Мы уходим, чтобы назавтра вернуться снова.


ВОН ОТСЮДА!


Неожиданно приехал папа. Я его сразу не узнала, так он изменился вдруг. И не понять было, то ли он постарел, то ли похудел. Он даже не улыбнулся, увидев нас. И сказал Гешке:

— Сын, пойдем, нам надо поговорить.

Они пошли к тайге. Я помчалась следом. Этого еще никогда не бывало, чтобы папа разделял нас на сына и дочь.

— Папа! — закричала я. — А я?

Он оглянулся и сказал:

— У нас будет мужской разговор, Нинок.

— А я — баба?

Он не ответил, но тут мне показалось, что в глазах его блеснули слезы. Я так перепугалась, что у меня задрожали ноги, и я быстрее сказала:

— Ладно, ладно, идите.

Но теперь он передумал:

— Впрочем, все равно, рано или поздно… Идем, Нина.

Всю дорогу шли молча. Отец шагал так быстро, что мы еле поспевали за ним. На повороте, там, где тайга вплотную подступает к высокому берегу реки, он остановился. Сел на какую-то корягу и внимательно посмотрел на нас.

_ Дети, — сказал он, — я должен… Только не кричать и не плакать! У нас нет больше мамы.

_ Это неправда, папа! — закричал Гешка. — Мы только вчера письмо от нее получили.

— Письмо опоздало, сын. Я был на ее могиле.

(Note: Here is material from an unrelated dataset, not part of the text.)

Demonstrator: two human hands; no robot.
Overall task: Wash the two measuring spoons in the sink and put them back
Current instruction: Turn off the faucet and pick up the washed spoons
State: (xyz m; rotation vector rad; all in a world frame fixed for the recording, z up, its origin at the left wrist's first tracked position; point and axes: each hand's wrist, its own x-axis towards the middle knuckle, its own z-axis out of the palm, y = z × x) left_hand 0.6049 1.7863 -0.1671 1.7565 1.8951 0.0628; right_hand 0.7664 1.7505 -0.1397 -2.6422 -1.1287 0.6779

Машина, на которой мама с группой заготовителей перебиралась через крутой перевал, потеряла управление и на полной скорости помчалась назад, вниз. Спасся только шофер, но и он в тяжелом состоянии.

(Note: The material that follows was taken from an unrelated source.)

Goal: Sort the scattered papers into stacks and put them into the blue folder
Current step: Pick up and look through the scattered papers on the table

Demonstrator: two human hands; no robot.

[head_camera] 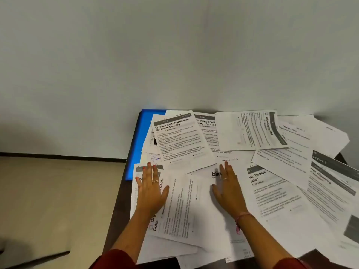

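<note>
Left hand and right hand press flat, fingers spread wide, on scattered papers — blue folder at the desk's far-left corner lies mostly hidden beneath sheets.

Left hand and right hand both lie flat, palms down, fingers straight and spread. Forearms extended forward, roughly parallel, red sleeves at elbows.
</note>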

Папа рассказывал, а я слушала и не слышала его. Мне казалось все это очень страшным сном, от которого никак не проснешься.

Мы не привыкли бояться друг за друга. Наоборот, всегда подбивали один другого на всякие небезопасные штуки. Даже мама. Я помню, как один раз в тайге она сказала задорно папе:

— А тебе слабо на этот кедр забраться.

И, когда он полез, смеялась и кричала снизу:

— До самой вершины! До самой вершины!

Мы выросли такими же. «Бессердечными», как говорила тетка Милосердия. Действительно, никогда мы не боялись за маму, даже не думали о том, что у нее нелегкая работа.

Но все-таки тетка была неправа. Сейчас я почувствовала, что умираю оттого, что у меня есть сердце, и оно исходит криком, которого никто не должен был услышать, особенно отец. Ведь я видела, что он болен.